Exercise brief ->
Set the listing down once more, exactly as given.

-- Opening Marker --

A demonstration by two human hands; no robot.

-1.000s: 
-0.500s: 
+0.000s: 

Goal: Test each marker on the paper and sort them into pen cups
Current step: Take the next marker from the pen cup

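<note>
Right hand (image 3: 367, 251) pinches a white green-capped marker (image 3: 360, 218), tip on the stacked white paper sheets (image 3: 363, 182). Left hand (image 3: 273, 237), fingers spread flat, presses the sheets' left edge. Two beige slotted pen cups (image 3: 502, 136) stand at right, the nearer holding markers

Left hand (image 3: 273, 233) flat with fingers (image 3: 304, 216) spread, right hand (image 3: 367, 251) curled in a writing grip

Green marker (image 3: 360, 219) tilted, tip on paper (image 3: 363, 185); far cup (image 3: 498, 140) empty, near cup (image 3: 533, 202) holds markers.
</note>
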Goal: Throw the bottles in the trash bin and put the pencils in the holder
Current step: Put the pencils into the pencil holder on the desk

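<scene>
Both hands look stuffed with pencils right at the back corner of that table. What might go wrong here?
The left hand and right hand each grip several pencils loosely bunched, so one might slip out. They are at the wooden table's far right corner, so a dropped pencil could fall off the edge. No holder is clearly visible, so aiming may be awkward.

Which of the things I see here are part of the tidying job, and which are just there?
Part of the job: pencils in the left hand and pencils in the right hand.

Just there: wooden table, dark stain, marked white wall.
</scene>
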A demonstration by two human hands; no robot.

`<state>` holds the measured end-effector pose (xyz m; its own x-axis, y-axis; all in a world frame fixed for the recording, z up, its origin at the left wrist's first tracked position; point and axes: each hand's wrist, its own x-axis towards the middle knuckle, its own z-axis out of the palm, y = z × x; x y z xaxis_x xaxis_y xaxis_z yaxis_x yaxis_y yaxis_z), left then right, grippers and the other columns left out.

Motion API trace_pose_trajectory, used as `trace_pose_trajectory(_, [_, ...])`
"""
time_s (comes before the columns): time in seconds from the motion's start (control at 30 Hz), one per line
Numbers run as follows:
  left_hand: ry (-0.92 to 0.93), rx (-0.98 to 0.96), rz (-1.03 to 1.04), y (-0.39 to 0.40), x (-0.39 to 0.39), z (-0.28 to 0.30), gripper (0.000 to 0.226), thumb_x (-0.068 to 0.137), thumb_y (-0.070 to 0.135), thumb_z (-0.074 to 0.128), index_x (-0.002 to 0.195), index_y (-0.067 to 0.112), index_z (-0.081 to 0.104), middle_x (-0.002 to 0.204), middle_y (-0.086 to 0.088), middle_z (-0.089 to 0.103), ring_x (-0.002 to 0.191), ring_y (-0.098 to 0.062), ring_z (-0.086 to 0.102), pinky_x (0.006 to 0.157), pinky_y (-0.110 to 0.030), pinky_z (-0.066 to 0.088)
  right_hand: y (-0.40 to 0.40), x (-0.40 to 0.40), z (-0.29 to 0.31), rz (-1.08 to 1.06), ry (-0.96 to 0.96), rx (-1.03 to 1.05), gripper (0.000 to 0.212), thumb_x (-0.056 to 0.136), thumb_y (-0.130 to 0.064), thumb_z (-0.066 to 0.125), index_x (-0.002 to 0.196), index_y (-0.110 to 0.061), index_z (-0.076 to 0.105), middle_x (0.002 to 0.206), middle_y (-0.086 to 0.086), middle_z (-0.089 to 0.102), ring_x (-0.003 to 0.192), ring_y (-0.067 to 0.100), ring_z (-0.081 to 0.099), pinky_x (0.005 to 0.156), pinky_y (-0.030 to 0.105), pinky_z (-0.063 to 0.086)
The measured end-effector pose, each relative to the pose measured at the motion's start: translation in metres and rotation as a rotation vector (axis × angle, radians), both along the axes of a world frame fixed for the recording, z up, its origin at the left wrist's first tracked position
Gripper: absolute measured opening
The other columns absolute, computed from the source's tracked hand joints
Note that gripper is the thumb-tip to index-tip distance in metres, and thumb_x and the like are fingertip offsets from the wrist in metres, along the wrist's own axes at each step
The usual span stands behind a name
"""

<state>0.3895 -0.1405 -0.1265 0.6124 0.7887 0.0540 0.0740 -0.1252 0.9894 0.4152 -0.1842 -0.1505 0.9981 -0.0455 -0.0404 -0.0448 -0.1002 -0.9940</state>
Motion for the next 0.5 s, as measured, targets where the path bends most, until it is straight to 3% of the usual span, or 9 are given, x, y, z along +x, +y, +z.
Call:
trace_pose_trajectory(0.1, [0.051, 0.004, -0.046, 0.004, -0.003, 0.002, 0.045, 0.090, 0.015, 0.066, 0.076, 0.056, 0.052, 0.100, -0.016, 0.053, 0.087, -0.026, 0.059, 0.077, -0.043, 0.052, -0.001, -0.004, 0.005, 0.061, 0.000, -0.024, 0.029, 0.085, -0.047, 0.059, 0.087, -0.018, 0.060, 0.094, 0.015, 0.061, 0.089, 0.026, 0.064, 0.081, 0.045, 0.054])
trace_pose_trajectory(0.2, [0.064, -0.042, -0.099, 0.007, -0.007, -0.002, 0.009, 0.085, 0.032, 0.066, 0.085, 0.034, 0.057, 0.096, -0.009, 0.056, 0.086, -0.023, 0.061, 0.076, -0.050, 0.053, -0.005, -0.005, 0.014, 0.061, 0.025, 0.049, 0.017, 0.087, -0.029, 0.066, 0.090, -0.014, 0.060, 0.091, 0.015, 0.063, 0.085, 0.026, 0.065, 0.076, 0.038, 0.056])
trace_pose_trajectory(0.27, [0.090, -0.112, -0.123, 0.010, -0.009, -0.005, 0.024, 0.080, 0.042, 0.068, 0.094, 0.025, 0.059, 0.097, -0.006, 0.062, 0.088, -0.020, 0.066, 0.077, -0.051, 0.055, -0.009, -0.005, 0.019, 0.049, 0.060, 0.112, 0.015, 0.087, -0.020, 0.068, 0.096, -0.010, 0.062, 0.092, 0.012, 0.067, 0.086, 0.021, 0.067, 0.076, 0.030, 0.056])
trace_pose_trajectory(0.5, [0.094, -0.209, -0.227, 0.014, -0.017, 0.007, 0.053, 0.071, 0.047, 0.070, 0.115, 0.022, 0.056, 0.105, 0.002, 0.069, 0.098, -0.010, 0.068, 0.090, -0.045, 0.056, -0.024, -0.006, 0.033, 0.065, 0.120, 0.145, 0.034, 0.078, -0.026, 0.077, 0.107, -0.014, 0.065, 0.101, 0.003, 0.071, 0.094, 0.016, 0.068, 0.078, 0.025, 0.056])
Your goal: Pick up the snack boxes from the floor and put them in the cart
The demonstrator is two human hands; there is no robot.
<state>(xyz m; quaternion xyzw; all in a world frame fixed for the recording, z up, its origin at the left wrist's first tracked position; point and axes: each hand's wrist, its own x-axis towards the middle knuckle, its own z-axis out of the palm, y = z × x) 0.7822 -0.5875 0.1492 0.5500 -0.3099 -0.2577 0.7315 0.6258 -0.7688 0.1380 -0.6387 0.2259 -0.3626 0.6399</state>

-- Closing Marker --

Task solution ->
A demonstration by two human hands; no robot.

-1.000s: 
-0.500s: 
+0.000s: 

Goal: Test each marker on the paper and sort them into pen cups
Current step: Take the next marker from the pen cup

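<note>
Right hand (image 3: 367, 251) pinches a white green-capped marker (image 3: 360, 218), tip on the stacked white paper sheets (image 3: 363, 182). Left hand (image 3: 273, 237), fingers spread flat, presses the sheets' left edge. Two beige slotted pen cups (image 3: 502, 136) stand at right, the nearer holding markers

Left hand (image 3: 273, 233) flat with fingers (image 3: 304, 216) spread, right hand (image 3: 367, 251) curled in a writing grip

Green marker (image 3: 360, 219) tilted, tip on paper (image 3: 363, 185); far cup (image 3: 498, 140) empty, near cup (image 3: 533, 202) holds markers.
</note>
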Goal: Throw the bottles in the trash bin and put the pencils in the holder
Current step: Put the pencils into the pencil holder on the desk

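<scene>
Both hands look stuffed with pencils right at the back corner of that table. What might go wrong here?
The left hand and right hand each grip several pencils loosely bunched, so one might slip out. They are at the wooden table's far right corner, so a dropped pencil could fall off the edge. No holder is clearly visible, so aiming may be awkward.

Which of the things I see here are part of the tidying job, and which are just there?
Part of the job: pencils in the left hand and pencils in the right hand.

Just there: wooden table, dark stain, marked white wall.
</scene>
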A demonstration by two human hands; no robot.

`<state>` holds the measured end-effector pose (xyz m; its own x-axis, y-axis; all in a world frame fixed for the recording, z up, its origin at the left wrist's first tracked position; point and axes: each hand's wrist, its own x-axis towards the middle knuckle, its own z-axis out of the palm, y = z × x; x y z xaxis_x xaxis_y xaxis_z yaxis_x yaxis_y yaxis_z), left then right, grippers and the other columns left out.

Motion API trace_pose_trajectory, used as `trace_pose_trajectory(_, [_, ...])`
"""
time_s (comes before the columns): time in seconds from the motion's start (control at 30 Hz), one per line
Numbers run as follows:
  left_hand: ry (-0.92 to 0.93), rx (-0.98 to 0.96), rz (-1.03 to 1.04), y (-0.39 to 0.40), x (-0.39 to 0.39), z (-0.28 to 0.30), gripper (0.000 to 0.226), thumb_x (-0.068 to 0.137), thumb_y (-0.070 to 0.135), thumb_z (-0.074 to 0.128), index_x (-0.002 to 0.195), index_y (-0.067 to 0.112), index_z (-0.081 to 0.104), middle_x (-0.002 to 0.204), middle_y (-0.086 to 0.088), middle_z (-0.089 to 0.103), ring_x (-0.002 to 0.191), ring_y (-0.098 to 0.062), ring_z (-0.086 to 0.102), pinky_x (0.006 to 0.157), pinky_y (-0.110 to 0.030), pinky_z (-0.066 to 0.088)
  right_hand: y (-0.40 to 0.40), x (-0.40 to 0.40), z (-0.29 to 0.31), rz (-1.08 to 1.06), ry (-0.96 to 0.96), rx (-1.03 to 1.05), gripper (0.000 to 0.212), thumb_x (-0.056 to 0.136), thumb_y (-0.130 to 0.064), thumb_z (-0.066 to 0.125), index_x (-0.002 to 0.196), index_y (-0.110 to 0.061), index_z (-0.076 to 0.105), middle_x (0.002 to 0.206), middle_y (-0.086 to 0.086), middle_z (-0.089 to 0.102), ring_x (-0.003 to 0.192), ring_y (-0.067 to 0.100), ring_z (-0.081 to 0.099), pinky_x (0.005 to 0.156), pinky_y (-0.030 to 0.105), pinky_z (-0.063 to 0.086)
The measured end-effector pose, each relative to the pose measured at the motion's start: translation in metres and rotation as a rotation vector (axis × angle, radians), both along the axes of a world frame fixed for the recording, z up, its origin at the left wrist's first tracked position
Gripper: absolute measured opening
The other columns absolute, computed from the source's tracked hand joints
Note that gripper is the thumb-tip to index-tip distance in metres, and thumb_x and the like are fingertip offsets from the wrist in metres, along the wrist's own axes at each step
The usual span stands behind a name
"""

<state>0.3895 -0.1405 -0.1265 0.6124 0.7887 0.0540 0.0740 -0.1252 0.9894 0.4152 -0.1842 -0.1505 0.9981 -0.0455 -0.0404 -0.0448 -0.1002 -0.9940</state>
Motion for the next 0.5 s, as measured, targets where the path bends most, until it is straight to 3% of the usual span, or 9 are given, x, y, z along +x, +y, +z.
Call:
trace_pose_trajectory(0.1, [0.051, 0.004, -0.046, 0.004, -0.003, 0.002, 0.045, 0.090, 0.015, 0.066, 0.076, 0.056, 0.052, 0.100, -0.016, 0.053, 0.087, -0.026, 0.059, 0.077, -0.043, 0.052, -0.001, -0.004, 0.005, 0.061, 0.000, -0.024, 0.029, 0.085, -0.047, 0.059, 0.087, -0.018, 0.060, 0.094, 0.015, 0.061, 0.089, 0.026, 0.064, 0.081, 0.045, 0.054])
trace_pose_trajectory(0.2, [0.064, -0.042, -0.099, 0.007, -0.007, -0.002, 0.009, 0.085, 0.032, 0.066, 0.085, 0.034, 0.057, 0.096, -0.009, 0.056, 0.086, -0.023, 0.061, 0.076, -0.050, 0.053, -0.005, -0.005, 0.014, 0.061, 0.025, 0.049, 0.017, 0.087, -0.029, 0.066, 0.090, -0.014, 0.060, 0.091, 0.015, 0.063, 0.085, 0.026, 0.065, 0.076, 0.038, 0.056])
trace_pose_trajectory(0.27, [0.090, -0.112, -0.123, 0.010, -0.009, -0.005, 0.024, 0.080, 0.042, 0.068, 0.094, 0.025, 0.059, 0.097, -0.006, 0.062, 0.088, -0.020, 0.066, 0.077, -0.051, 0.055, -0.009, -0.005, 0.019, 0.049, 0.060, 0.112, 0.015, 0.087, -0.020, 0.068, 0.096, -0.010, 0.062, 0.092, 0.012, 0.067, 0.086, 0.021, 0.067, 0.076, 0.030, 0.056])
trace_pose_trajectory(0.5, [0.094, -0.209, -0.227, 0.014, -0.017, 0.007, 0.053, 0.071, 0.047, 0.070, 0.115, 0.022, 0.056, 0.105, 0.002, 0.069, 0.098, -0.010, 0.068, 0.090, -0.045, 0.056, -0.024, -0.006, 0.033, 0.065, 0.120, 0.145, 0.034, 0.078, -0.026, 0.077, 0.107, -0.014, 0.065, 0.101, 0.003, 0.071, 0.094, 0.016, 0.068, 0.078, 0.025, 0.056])
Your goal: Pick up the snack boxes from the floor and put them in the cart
The demonstrator is two human hands; there is no robot.
<state>(xyz m; quaternion xyzw; all in a world frame fixed for the recording, z up, its origin at the left wrist's first tracked position; point and axes: each hand's wrist, its own x-axis towards the middle knuckle, its own z-axis out of the palm, y = z × x) 0.7822 -0.5875 0.1492 0.5500 -0.3099 -0.2577 0.7315 0.6258 -0.7688 0.1380 -0.6387 0.2259 -0.3626 0.6399</state>

This response is complete, and nothing else is pending.